Dyer waited until the breach was a couple of feet short of its maximum width and then hurled himself forward and upward with simultaneous thrusts of his arms and legs. The jaws sailed past on either side of him, at the same time turning as his body pivoted slowly to bring his feet around. Shadow enveloped him and his feet struck hard onto something solid. He shot out an arm blindly. It hooked into something and in an instant he had checked his flight and spun himself around into a firm position around a bar. The breach was at maximum and already starting to close, but Laura wasn’t through. He could see her sailing toward it on the opposite side. Too slow! She was moving too slow! The wheeling of her body and the trailing leg told him in the same split second that her foot must have slipped as she launched off. He stretched out his arms to grasp the line that still connected them together and heaved with every ounce of strength he could muster. Laura may have weighed only a few pounds, but that didn’t change her body’s inertia.
She flew through in a flurry of arms and legs and was sent spinning as one of the closing jaws caught her boot. A second later she crashed to a halt in Dyer’s waiting outstretched arm. A gasp of suddenly expelled breath came through in his helmet, followed by sounds of heaving and panting.
“Are you hurt?” he asked anxiously.
“
Jeez . . .
gimme a second . . . no, I think I’m okay. Maybe I don’t wanna be a scientist after all.”
“You’ll never make the Bolshoi with that act.”
“Maybe the circus could use a new clown.”
“Sure nothing hurts?”
“No, I’m okay. Just a bit winded.”
“Let’s go then.”
They had shed the rotational motion of North Janus and were in free-fall.
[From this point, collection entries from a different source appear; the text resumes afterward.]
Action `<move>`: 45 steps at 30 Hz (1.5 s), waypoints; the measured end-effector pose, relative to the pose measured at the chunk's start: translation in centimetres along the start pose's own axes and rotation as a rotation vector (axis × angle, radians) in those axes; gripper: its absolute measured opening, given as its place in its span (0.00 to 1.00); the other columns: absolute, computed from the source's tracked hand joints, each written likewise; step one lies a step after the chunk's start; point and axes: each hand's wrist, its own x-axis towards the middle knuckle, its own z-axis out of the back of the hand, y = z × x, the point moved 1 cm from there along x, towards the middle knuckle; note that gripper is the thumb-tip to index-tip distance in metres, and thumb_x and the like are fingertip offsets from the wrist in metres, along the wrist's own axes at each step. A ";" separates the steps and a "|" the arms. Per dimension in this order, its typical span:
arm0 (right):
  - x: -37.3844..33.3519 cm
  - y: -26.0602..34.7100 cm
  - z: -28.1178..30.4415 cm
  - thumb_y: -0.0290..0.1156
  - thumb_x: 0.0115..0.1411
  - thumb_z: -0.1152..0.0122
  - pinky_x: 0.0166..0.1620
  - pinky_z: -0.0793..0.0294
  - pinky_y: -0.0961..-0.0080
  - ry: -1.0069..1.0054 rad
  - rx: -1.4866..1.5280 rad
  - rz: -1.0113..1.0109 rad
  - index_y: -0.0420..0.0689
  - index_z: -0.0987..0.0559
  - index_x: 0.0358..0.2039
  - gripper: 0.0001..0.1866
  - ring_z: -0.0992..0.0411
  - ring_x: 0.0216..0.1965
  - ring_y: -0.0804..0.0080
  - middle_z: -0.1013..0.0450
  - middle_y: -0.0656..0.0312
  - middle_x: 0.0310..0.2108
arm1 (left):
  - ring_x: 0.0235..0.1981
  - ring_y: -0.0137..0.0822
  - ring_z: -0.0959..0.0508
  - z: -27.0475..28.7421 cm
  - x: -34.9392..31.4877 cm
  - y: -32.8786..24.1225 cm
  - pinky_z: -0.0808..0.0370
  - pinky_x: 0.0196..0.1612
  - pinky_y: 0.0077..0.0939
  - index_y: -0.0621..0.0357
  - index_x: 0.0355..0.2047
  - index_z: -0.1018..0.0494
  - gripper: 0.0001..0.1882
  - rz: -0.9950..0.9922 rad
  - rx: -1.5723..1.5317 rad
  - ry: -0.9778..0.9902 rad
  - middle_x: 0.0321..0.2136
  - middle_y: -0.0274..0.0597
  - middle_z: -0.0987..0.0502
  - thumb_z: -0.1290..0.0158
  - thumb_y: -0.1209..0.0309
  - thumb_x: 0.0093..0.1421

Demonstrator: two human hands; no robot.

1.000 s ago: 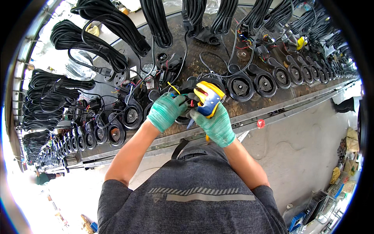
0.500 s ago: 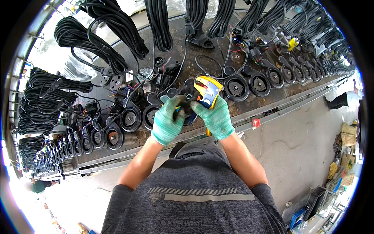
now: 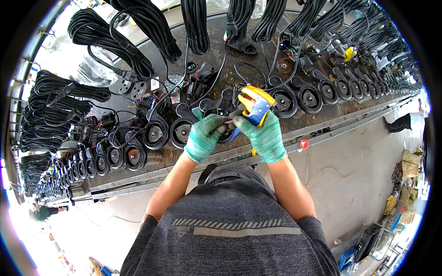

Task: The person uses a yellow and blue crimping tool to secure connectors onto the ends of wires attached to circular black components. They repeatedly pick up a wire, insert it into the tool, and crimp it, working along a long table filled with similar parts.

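Note:
My right hand (image 3: 263,138), in a green knit glove, is closed around a yellow and blue wire stripper (image 3: 258,106) whose jaws point up and to the left. My left hand (image 3: 203,137), gloved alike, is closed, its fingertips pinched on a thin reddish wire (image 3: 229,122). The fingertips of both hands nearly meet there, over the bench's near edge. Just beyond them a round black housing is partly hidden by the gloves. Left of my left hand lies a black cable-reel wheel (image 3: 181,132); right of the stripper sits another black wheel (image 3: 282,102).
Rows of black wheels run along the bench (image 3: 239,69) to both sides. Bundled black power cords (image 3: 195,27) hang over its far side. Loose wires and small black parts (image 3: 198,80) lie behind my hands. A red knob (image 3: 304,144) sticks out at the front rail.
The wire stripper and my right hand have shifted slightly right. My left fingers have turned inward toward the right fingertips, and the reddish wire now shows between them.

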 end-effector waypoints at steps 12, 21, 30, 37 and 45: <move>-4.1 2.5 2.4 0.33 0.68 0.37 0.56 0.27 0.76 0.082 0.227 -0.442 0.39 0.28 0.61 0.24 0.26 0.50 0.76 0.24 0.63 0.49 | 0.34 0.44 0.19 -0.9 -0.1 0.8 0.22 0.40 0.33 0.62 0.50 0.24 0.14 -0.012 -0.025 -0.104 0.35 0.46 0.19 0.46 0.65 0.71; -5.3 2.7 2.8 0.36 0.69 0.38 0.51 0.23 0.76 0.144 0.263 -0.526 0.40 0.28 0.62 0.24 0.24 0.46 0.76 0.23 0.64 0.46 | 0.34 0.54 0.19 -0.8 0.8 0.8 0.22 0.35 0.41 0.60 0.47 0.21 0.13 -0.236 0.269 -0.097 0.34 0.50 0.20 0.41 0.72 0.62; -5.7 2.1 2.8 0.37 0.69 0.38 0.46 0.20 0.73 0.116 0.142 -0.456 0.40 0.29 0.62 0.25 0.22 0.40 0.73 0.23 0.61 0.41 | 0.28 0.47 0.21 -0.6 0.9 -0.5 0.25 0.29 0.40 0.54 0.45 0.21 0.17 -0.316 0.473 -0.069 0.26 0.42 0.25 0.39 0.74 0.54; -5.8 2.9 2.2 0.41 0.69 0.38 0.36 0.21 0.78 0.147 0.101 -0.455 0.42 0.30 0.59 0.24 0.25 0.31 0.79 0.25 0.66 0.34 | 0.27 0.46 0.21 -0.7 0.8 -0.7 0.24 0.29 0.40 0.52 0.44 0.20 0.16 -0.298 0.545 -0.048 0.27 0.41 0.24 0.39 0.73 0.54; -5.0 0.6 3.3 0.38 0.70 0.39 0.40 0.23 0.78 0.052 0.088 -0.374 0.42 0.31 0.62 0.25 0.24 0.36 0.77 0.24 0.64 0.38 | 0.28 0.48 0.20 -0.8 1.3 -0.7 0.24 0.29 0.40 0.53 0.45 0.20 0.13 -0.266 0.529 -0.028 0.27 0.43 0.22 0.40 0.71 0.59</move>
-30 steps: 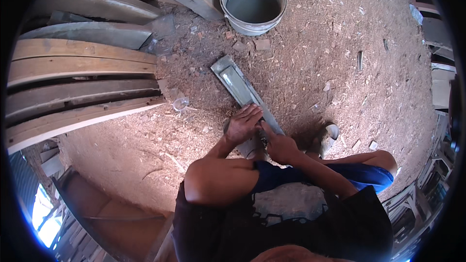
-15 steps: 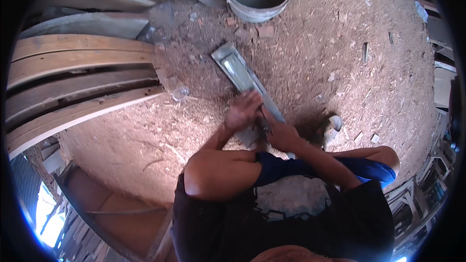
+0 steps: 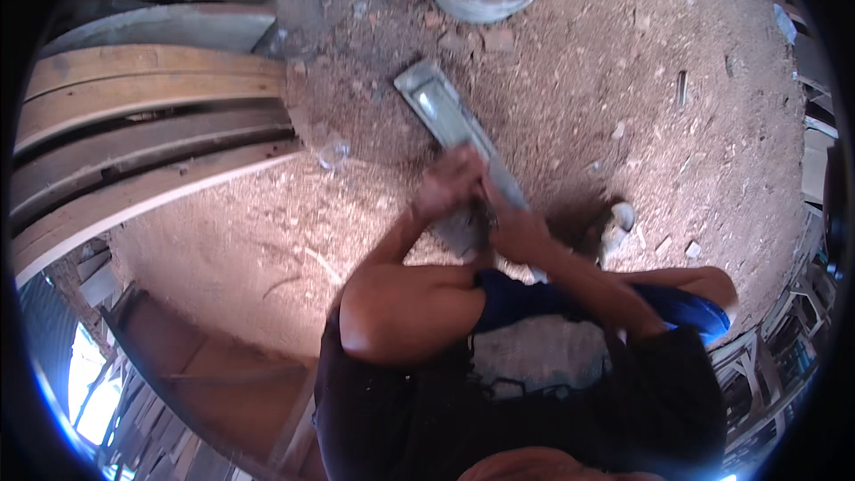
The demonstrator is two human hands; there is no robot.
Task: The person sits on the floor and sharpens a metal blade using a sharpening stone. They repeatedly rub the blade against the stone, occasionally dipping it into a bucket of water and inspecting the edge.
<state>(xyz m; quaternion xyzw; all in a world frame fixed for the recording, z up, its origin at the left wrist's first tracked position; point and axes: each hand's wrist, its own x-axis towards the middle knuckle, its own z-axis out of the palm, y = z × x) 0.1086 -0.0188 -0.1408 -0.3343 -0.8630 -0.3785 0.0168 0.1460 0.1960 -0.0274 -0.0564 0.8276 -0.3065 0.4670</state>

After some searching around, Dyer recognized a gallery that led to the area where the Decoupler computers were situated and near which the branch conduit from the main shaft terminated.
They were almost at the door that led into the computer room when Dyer suddenly shoved Laura hard against the wall behind a projecting corner and cannoned in behind her.
“What?” she whispered.
“Take a look. Careful.”
Laura inched her head forward to peer around and along the corridor, then jerked it back quickly. A sphere drone, a flame thrower and an armored cannon were hovering in a tight cluster immediately outside the computer-room door, apparently preoccupied with something inside it. Somehow they seemed to be watching something rather than threatening.
“They weren’t looking this way,” Dyer said. “They didn’t see us.”
“So what now?” Laura fingered the M25 that she was holding. “I’m game if you are.”
“No,” Dyer said. “We’ve only got feet to go now. Even if we knocked out all three of them the cavalry would be here in no time. The conduit comes out in a sealed-off shaft set back from this side of the corridor.” He pointed to a hatch in the wall back along from the corner where they were standing. “We can probably get into the shaft around the back way and through there. Take a wrench and help me get those nuts off.”
He was right. Minutes later they were inside the shaft. The conduit cover had not been disturbed and soon they were squeezing along inside the narrow tube that pointed toward the axis. Almost a hundred feet farther on, the tube came out into a wider shaft that ran north-south. It was quite empty and when Dyer extinguished his lamp no telltale patches of light that would have told of the shaft having been opened were visible in either direction.